Getting Kids Ready for Church

I come from a family of five kids and I have four kids of my own, so I know the hassle of getting ready and out the door on time for church on Sunday morning (or, in reality, trying to be only a little bit late).  It is tricky, and often, we roll into Mass in a bit of a frenzied state of mind, hoping to distract the kids enough for an hour or so that we don’t disturb the people around us… or even, if there happens to be Sunday school for the younger ones, have some time of prayer ourselves.  Seems crazy, doesn’t it?  The “source and summit” of our Christian lives, and we just hope to make it through.

If we truly believe what we say we do about the Mass and the Eucharist, if it is important and even divinely requested that we worship publicly and communally, then we had best show it with our whole mind, body, and soul.  And we should pass this vital truth to our children in ways they can understand and incorporate in their own thinking and actions.  The same way we have little bedtime rituals to get the kids ready to go to bed, and even similar to birthday or holiday rituals a family creates to celebrate and mark those days, we should have some sort of Mass prep routine.

Below are some ideas – some we’ve tried sporadically, some we use regularly – to make the connection for our children, and for ourselves, between our stream of thoughts, our bodily actions, and what is spiritually taking place at church.  A few tricks to being more conscious, and hopefully to raising kids who grow to understand the Mass to be more than a childhood comfort, memory, or worse, a burdensome obligation.  Please add to the ideas in the comments section.  Every family is different and needs to create their own rituals and routines… the goal here is creating a more conscious experience and deeper awareness of the realities at church.

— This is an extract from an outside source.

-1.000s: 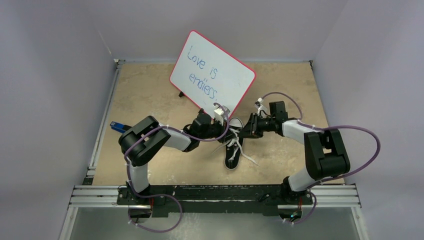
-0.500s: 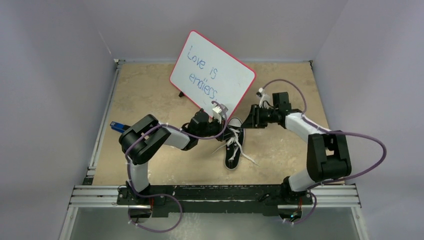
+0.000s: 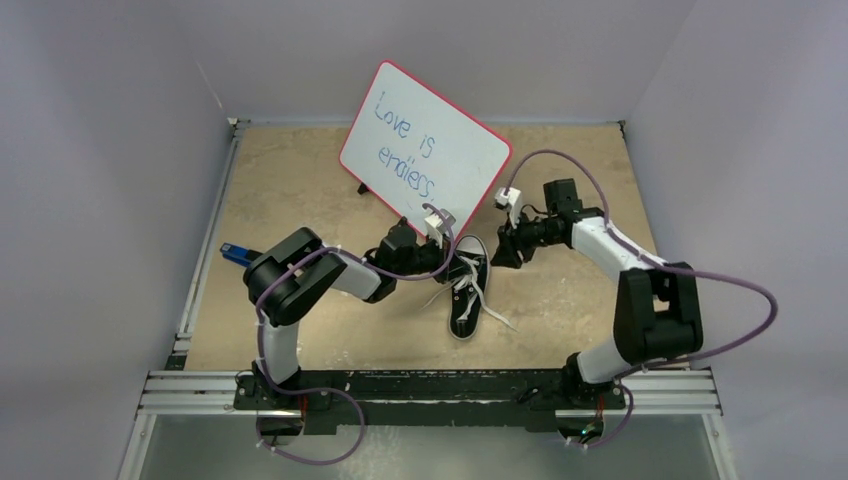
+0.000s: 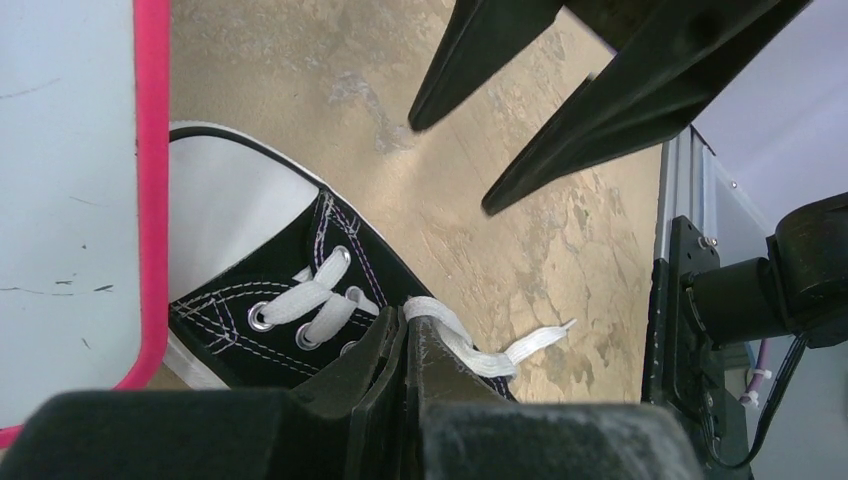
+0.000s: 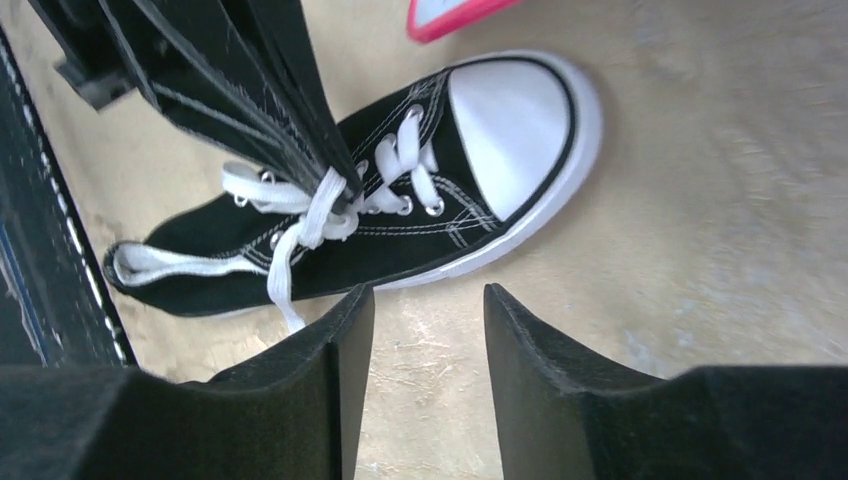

Ah, yes.  We’ve got it all figured out.  Come watch us at Mass and you’ll leave wondering, “Who were those cherubic little children?”  Ha!  Actually, I’m often just as guilty as anyone in the no forethought department.  Like Bill Cosby famously said about the kids, “I don’t want peace, I just want quiet.”  Writing this article has reminded me to try again.  I look forward to putting this to practice in our own family.  And I’ll screw up.  And I’ll try again.  I just hope to leave my kids in love with the Eucharist and with as little therapy bills as possible.

  • Schedule time before leaving (whoa, maybe you’re even dressed and ready by this point) to talk about why Mass is amazing.  This requires learning yourself and finding a way to put it so your kids will understand.  I suppose this conversation could be had in the car on the way there.
  • Playing the “Find the Guadalupe or Divine Mercy Pictures” Game
  • Getting there early enough to look at the stained glass windows and talk about them a bit… It gives kids something to look at and draw the mind towards God during Mass.  These pictures can also be used as an “I Spy” game that keeps focus on God.
  • Drawing special attention to the Angels’ songs… “Gloria” and “Holy, Holy, Holy”… Imagine them singing and praying with us (’cause that’s the reality!).
  • MagnifiKids!
  • Older kids can read the readings and talk about them before Mass.  Maybe listen to Life Teen’s Sunday Sunday Sunday podcast in the car on the way.